Wellington ratepayers, quick question? Is that a valuable use of your ratepayer dollars?

Now as a dog lover, particularly of my own dog, I too would love to bring her into the office. But I know not everyone’s a dog person and it’s not my work’s job to house my dog while I’m there. 

We had someone who shall remain nameless bring their dog in once, but it did number two’s on the newsroom carpet, so it was outskis and no dogs have been seen in our office since. 

But none of that’s the point; the point is the Wellington Council premises does not allow animals, and yet Whanau is flouting that for her own precious pooch. So my first question is, is this acceptable? 

My second question is how many personal controversies surrounding a Mayor are too many? 

Thirdly, Wellingtonians, are you having fun yet?

Kate Hawkesby is a political broadcaster on Newstalk ZB - her articles can be seen HERE.

7 comments:

Robert Arthur said...

Who would have guessed the breed of dog? Ownership of such has been so universal for so long it presumably now quaifies as tikanga and te ao. It is certainly a different world view from mine.

Anonymous said...

Go Kate, you're on a roll with this one. Tory didn't look that appealing to me before the election and less so now.
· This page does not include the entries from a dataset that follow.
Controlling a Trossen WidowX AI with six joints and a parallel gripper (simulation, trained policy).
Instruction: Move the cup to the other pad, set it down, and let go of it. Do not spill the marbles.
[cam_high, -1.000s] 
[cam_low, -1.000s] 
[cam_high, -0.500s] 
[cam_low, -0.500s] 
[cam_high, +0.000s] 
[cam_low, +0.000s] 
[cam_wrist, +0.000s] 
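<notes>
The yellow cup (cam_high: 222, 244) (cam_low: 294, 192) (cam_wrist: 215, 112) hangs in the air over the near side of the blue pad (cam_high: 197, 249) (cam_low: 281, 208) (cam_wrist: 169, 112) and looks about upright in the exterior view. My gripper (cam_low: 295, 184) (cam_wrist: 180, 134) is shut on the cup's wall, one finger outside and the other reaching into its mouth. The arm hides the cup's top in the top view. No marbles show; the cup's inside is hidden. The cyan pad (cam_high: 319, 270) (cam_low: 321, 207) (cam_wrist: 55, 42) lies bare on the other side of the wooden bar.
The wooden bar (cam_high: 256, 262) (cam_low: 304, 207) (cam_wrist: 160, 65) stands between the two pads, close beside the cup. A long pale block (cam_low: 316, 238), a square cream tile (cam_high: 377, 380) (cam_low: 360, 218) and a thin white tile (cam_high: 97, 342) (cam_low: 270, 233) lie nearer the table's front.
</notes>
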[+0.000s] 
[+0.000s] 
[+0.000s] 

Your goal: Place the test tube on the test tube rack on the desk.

Who would have thought we would have a Mayor who is a Road to Zero Zombie, (gosh I laughed when I saw her PhD thesis subject) and wonders out loud if anyone knows who she is, leaves a restaurant drunk without paying and takes her Staffordshire terrier dog to work because although it's forbidden, no-one has asked her to stop. What a fine example of brown entitlement. I said that to counter Martyn Bradbury saying anyone who was against the dog going to work was picking on Tory because they are racist! He should know better. As an aside there is a saying that dogs tend look like their owners.
MC

Anonymous said...

I think Michael Basset has given her a name that will stick for a while tipsy Tory

Anonymous said...

Summed in two words - 'claimed entitlement'

MC said...

The mutt in the office is the enactment of the well entrenched Maori recalcitrance, the "you can't tell me what to do" attitude of defiance, that constantly lands many of them in the shit. God help Wellington. Seems they're toxically woke enough without this moron.

John S said...

No - us Wellingtonians are not having fun yet as measured by rate increases and collapsing infrastructure. But definitely having fun watching tipsy Tory self-destruct.

DeeM said...

You get what you deserve. Wellingtonians are the wokest bunch of Greeny loving Lefties in the country.

Maybe they want a dysfunctional city that feels like a ghost-town and is unsafe to walk around after dark. Where gender and climate change are more important than getting your pipes repaired or value-for-money basic services.
Don't know, don't care. Because you wouldn't catch me dead in the place.

One thing's for sure. Tory will demand big rates rises to make Wellington "fun" again, but like all Left-wing incompetents she'll waste it all on getting her dog walked or her next big piss-up.

Grow up Wellington and try and elect someone at least half-way fit for purpose!